**Problem to work on:** Nothing is to be altered; the data must be repeated exactly.
The input below:
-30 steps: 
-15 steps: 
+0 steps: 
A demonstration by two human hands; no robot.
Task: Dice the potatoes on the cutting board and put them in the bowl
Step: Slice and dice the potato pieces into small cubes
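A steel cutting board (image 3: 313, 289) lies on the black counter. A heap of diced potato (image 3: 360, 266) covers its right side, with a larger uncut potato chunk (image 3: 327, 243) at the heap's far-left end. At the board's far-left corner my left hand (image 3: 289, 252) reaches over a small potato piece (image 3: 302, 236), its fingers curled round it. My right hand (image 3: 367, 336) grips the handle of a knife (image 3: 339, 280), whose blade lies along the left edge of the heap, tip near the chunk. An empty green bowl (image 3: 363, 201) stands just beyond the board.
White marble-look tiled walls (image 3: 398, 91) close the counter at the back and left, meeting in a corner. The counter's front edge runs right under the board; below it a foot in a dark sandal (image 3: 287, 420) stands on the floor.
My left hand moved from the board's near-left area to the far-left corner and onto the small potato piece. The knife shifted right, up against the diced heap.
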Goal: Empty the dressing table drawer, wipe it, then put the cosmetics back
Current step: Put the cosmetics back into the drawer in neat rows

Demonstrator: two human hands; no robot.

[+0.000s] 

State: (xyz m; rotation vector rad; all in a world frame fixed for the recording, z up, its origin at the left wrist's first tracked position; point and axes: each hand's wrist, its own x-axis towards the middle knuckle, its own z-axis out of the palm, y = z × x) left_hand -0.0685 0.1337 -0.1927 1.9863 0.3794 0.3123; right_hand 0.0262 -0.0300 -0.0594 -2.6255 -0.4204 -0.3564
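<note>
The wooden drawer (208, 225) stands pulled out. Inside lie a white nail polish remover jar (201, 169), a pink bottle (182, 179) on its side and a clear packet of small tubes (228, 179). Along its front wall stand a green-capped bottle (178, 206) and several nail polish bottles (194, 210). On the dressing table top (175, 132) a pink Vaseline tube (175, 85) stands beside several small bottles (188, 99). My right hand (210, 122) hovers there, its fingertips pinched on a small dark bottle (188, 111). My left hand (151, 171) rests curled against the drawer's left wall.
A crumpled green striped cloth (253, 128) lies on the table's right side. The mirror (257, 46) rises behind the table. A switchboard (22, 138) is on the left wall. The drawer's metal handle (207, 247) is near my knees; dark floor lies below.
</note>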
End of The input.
**Output of the task:**
-30 steps: 
-15 steps: 
+0 steps: 
A demonstration by two human hands; no robot.
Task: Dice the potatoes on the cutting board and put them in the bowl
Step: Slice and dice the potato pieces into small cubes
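A steel cutting board (image 3: 313, 289) lies on the black counter. A heap of diced potato (image 3: 360, 266) covers its right side, with a larger uncut potato chunk (image 3: 327, 243) at the heap's far-left end. At the board's far-left corner my left hand (image 3: 289, 252) reaches over a small potato piece (image 3: 302, 236), its fingers curled round it. My right hand (image 3: 367, 336) grips the handle of a knife (image 3: 339, 280), whose blade lies along the left edge of the heap, tip near the chunk. An empty green bowl (image 3: 363, 201) stands just beyond the board.
White marble-look tiled walls (image 3: 398, 91) close the counter at the back and left, meeting in a corner. The counter's front edge runs right under the board; below it a foot in a dark sandal (image 3: 287, 420) stands on the floor.
My left hand moved from the board's near-left area to the far-left corner and onto the small potato piece. The knife shifted right, up against the diced heap.
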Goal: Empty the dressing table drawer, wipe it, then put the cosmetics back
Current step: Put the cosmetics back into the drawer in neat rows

Demonstrator: two human hands; no robot.

[+0.000s] 

State: (xyz m; rotation vector rad; all in a world frame fixed for the recording, z up, its origin at the left wrist's first tracked position; point and axes: each hand's wrist, its own x-axis towards the middle knuckle, its own z-axis out of the palm, y = z × x) left_hand -0.0685 0.1337 -0.1927 1.9863 0.3794 0.3123; right_hand 0.0262 -0.0300 -0.0594 -2.6255 -0.4204 -0.3564
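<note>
The wooden drawer (208, 225) stands pulled out. Inside lie a white nail polish remover jar (201, 169), a pink bottle (182, 179) on its side and a clear packet of small tubes (228, 179). Along its front wall stand a green-capped bottle (178, 206) and several nail polish bottles (194, 210). On the dressing table top (175, 132) a pink Vaseline tube (175, 85) stands beside several small bottles (188, 99). My right hand (210, 122) hovers there, its fingertips pinched on a small dark bottle (188, 111). My left hand (151, 171) rests curled against the drawer's left wall.
A crumpled green striped cloth (253, 128) lies on the table's right side. The mirror (257, 46) rises behind the table. A switchboard (22, 138) is on the left wall. The drawer's metal handle (207, 247) is near my knees; dark floor lies below.
</note>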

This exercise is finished.